What you have to do
Copy each line below that contains "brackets".
Records Block Start
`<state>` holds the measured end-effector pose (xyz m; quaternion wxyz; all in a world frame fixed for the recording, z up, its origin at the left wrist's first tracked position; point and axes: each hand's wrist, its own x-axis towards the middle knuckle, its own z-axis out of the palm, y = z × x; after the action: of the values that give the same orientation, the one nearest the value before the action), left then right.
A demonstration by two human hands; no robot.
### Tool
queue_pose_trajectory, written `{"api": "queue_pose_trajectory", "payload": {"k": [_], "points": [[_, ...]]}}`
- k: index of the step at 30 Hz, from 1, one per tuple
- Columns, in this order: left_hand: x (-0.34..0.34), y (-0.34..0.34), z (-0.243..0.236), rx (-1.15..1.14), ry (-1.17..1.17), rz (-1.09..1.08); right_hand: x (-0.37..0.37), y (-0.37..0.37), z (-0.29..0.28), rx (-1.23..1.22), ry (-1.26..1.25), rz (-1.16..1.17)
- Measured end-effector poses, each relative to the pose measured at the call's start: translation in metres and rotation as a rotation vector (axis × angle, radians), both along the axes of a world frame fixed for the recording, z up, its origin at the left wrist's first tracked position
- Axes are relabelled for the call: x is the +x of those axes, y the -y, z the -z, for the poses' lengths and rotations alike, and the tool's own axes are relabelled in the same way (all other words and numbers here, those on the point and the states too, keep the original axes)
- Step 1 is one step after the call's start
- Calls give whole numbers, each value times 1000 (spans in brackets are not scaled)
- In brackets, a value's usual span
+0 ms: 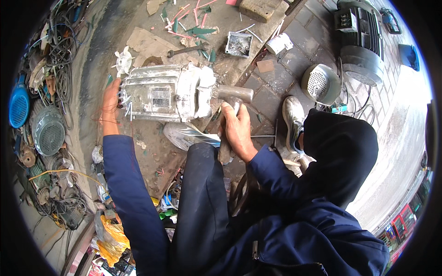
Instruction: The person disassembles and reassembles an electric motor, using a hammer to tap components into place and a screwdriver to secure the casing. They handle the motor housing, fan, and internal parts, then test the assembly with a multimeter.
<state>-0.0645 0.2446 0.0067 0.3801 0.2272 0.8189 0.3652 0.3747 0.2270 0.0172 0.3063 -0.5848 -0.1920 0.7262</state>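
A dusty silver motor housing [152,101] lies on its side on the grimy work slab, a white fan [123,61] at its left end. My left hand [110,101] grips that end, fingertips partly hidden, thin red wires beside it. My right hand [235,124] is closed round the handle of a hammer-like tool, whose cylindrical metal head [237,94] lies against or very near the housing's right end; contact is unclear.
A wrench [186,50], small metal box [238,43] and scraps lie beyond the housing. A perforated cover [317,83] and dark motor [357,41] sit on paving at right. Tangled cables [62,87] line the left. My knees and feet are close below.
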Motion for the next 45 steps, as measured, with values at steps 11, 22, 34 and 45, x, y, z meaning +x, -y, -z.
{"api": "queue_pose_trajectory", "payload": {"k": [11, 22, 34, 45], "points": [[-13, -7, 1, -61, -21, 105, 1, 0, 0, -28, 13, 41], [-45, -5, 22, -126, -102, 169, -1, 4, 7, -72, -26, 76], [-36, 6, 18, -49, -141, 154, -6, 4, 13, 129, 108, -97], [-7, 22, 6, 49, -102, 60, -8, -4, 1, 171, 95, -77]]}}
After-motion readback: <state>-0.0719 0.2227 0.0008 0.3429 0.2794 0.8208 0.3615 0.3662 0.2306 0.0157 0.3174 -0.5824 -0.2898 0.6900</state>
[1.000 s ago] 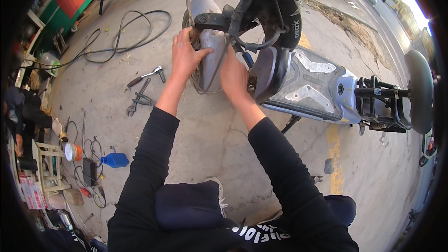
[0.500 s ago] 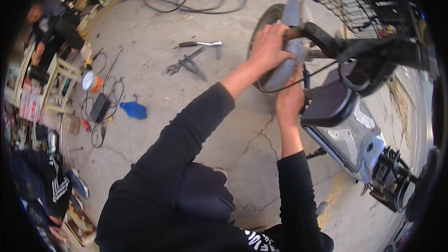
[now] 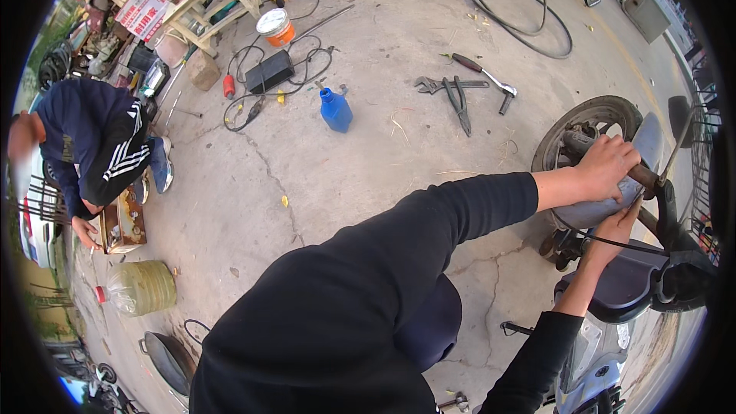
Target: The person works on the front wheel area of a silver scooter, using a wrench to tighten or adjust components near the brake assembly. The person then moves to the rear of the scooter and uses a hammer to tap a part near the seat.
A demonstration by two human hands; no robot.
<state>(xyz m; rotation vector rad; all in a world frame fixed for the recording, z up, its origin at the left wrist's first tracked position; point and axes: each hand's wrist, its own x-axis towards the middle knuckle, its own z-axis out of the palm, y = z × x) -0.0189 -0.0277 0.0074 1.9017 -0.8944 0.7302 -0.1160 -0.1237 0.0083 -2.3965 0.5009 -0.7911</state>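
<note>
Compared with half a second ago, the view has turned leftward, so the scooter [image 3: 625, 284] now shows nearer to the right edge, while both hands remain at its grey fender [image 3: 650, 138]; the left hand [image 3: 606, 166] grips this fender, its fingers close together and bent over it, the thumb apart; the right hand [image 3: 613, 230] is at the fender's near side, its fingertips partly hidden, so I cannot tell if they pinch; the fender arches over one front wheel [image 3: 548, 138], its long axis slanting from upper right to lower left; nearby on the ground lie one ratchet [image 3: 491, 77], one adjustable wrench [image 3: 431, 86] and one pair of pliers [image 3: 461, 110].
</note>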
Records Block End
The answer
- Calls give whole numbers, each value times 1000 (spans in brackets are not scaled)
- In brackets, a value's usual span

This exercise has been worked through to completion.